Count the lines below with the string "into" in them. Only the number should be given.
== Materials provided ==
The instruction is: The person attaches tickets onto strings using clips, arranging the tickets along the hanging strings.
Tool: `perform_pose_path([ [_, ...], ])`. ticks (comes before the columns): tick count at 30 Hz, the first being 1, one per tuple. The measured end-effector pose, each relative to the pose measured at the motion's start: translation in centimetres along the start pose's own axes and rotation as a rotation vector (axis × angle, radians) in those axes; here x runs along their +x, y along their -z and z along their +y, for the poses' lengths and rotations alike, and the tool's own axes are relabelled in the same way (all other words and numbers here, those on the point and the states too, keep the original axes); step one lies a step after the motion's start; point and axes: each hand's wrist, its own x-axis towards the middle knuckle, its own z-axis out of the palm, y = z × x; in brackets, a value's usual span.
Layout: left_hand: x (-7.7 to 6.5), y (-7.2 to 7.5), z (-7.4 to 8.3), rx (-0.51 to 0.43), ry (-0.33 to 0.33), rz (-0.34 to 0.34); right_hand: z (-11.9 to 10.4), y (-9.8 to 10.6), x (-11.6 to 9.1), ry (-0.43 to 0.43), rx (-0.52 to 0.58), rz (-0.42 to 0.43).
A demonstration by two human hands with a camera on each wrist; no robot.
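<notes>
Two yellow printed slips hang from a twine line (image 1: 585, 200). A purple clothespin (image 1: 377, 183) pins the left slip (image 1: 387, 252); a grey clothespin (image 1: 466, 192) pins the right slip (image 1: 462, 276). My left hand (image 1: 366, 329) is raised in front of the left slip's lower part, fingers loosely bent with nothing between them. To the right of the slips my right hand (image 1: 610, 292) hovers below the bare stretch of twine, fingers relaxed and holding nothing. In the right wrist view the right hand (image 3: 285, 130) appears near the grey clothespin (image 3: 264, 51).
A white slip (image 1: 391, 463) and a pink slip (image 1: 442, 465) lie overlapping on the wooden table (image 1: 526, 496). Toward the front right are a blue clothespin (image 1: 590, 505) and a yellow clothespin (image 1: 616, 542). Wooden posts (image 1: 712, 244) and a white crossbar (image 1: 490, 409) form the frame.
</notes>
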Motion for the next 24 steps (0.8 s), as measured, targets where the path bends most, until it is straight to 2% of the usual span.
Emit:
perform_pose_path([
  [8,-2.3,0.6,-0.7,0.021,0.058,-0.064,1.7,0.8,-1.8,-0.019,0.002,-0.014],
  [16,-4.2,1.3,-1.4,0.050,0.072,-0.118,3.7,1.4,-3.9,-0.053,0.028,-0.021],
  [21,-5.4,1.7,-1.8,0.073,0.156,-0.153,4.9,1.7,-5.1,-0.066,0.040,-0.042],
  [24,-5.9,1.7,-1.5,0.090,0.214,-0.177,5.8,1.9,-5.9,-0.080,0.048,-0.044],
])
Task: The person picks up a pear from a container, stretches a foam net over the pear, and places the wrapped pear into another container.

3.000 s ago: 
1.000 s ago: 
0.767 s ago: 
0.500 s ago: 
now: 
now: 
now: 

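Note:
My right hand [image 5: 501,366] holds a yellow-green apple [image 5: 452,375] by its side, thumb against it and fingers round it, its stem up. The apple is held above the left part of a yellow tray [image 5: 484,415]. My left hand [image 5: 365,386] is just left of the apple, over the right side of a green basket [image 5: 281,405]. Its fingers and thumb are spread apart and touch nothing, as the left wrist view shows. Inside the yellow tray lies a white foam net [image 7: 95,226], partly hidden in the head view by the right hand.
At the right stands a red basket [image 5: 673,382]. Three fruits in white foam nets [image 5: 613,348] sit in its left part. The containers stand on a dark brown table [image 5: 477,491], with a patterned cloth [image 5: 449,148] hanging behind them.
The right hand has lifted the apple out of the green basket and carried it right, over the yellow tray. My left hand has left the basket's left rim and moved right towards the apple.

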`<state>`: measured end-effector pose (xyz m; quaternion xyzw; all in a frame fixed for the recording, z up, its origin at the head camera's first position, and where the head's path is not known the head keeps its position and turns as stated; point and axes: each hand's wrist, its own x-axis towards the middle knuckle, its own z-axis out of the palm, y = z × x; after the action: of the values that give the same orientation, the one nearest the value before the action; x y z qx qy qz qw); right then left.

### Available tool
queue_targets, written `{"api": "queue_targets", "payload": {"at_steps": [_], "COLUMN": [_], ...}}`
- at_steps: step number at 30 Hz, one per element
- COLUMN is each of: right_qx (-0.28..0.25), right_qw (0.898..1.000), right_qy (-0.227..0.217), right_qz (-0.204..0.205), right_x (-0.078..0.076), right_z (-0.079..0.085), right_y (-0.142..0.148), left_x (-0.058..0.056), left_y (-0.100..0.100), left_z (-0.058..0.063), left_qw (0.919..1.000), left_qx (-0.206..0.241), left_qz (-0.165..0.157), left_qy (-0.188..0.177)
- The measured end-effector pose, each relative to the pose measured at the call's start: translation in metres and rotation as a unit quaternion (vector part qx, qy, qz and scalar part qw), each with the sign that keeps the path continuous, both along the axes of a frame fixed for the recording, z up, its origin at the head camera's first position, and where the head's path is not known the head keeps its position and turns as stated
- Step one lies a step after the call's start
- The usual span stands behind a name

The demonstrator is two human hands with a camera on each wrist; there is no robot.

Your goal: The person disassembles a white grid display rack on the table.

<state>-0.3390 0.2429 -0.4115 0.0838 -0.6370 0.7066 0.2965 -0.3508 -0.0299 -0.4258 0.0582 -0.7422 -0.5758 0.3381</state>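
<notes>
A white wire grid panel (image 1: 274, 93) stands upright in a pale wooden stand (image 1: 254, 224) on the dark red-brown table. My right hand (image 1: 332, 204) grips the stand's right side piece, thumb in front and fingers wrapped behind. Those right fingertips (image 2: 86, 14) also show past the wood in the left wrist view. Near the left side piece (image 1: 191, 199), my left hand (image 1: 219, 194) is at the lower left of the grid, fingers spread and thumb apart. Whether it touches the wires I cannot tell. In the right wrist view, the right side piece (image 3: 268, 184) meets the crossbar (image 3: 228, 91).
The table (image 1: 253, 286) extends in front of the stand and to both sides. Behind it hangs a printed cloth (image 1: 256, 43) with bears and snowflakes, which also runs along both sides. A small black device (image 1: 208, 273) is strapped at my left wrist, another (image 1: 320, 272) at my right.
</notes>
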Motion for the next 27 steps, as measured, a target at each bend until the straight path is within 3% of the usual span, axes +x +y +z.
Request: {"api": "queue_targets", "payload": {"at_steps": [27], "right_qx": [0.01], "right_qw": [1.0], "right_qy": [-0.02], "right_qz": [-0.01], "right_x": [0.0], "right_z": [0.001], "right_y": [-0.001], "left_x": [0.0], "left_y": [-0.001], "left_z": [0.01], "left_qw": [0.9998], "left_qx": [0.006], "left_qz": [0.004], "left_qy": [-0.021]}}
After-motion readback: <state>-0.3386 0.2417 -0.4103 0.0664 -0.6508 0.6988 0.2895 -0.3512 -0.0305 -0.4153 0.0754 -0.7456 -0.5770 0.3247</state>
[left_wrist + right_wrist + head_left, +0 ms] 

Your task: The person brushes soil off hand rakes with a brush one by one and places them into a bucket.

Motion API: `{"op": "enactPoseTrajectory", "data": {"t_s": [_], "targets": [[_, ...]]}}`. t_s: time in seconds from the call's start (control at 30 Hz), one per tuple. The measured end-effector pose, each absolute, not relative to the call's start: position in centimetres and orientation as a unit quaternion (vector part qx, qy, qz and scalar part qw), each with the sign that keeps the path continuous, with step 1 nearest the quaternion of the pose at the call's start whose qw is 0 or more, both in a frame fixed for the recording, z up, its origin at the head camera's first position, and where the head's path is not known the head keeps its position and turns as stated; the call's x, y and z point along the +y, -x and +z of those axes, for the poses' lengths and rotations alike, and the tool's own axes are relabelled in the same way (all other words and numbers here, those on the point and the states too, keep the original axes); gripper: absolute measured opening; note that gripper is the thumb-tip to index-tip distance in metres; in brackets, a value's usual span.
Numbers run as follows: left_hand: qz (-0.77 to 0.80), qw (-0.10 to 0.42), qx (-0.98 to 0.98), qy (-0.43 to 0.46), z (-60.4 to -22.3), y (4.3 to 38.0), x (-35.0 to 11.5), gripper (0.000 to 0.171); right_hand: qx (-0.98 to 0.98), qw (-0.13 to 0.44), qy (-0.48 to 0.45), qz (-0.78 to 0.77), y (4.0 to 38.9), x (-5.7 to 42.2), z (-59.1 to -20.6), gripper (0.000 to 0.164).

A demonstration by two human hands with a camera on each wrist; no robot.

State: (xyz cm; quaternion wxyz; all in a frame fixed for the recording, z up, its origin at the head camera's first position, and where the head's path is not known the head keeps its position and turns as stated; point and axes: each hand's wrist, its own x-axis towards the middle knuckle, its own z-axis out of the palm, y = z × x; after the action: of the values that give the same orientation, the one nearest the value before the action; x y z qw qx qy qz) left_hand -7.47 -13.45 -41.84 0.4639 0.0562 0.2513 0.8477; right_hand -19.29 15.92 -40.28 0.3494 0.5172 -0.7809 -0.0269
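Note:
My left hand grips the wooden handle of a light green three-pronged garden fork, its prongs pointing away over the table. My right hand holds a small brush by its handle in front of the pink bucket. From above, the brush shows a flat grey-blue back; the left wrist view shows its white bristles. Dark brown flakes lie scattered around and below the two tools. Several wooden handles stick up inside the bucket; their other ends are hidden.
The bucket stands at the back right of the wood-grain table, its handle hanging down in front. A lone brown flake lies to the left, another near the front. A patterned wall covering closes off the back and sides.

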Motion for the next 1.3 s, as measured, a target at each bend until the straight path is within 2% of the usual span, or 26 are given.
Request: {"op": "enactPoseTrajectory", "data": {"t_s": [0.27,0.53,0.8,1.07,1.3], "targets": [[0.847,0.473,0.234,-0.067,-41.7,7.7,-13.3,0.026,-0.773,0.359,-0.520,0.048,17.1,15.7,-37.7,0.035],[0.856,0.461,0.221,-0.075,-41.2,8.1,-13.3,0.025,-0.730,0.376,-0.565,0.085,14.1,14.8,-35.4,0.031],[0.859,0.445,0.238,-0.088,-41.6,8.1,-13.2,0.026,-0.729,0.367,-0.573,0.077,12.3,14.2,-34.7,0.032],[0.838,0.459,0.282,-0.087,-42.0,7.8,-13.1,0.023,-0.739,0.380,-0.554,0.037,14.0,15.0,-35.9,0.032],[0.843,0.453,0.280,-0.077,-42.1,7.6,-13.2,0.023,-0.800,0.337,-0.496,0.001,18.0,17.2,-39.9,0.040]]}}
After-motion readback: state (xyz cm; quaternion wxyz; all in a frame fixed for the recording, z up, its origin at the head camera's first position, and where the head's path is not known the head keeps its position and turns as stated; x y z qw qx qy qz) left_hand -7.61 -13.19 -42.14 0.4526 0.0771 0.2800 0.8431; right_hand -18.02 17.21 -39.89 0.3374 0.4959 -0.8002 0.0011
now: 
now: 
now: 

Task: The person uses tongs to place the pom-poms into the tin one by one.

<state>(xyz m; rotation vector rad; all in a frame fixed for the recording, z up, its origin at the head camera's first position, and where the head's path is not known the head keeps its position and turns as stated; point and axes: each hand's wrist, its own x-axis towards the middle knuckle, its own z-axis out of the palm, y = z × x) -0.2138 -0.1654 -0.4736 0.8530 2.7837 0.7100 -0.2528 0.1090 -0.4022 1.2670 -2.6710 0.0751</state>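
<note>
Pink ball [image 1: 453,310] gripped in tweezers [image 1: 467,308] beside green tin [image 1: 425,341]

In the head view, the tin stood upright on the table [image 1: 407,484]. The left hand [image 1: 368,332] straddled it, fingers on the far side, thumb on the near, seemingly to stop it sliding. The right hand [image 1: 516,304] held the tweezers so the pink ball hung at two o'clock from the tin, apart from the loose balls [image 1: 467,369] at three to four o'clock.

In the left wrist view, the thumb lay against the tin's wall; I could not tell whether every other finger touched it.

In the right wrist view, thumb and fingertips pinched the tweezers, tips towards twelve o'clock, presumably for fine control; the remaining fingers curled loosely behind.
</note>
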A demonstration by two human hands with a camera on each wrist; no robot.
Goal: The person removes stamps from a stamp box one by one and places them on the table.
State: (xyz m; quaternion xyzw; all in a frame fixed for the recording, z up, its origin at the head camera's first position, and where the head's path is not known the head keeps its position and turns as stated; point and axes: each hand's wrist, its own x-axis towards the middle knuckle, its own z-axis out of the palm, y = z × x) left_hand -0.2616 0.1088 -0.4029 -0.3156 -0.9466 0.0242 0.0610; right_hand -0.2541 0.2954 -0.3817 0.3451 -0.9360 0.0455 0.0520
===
#### [Solution]
3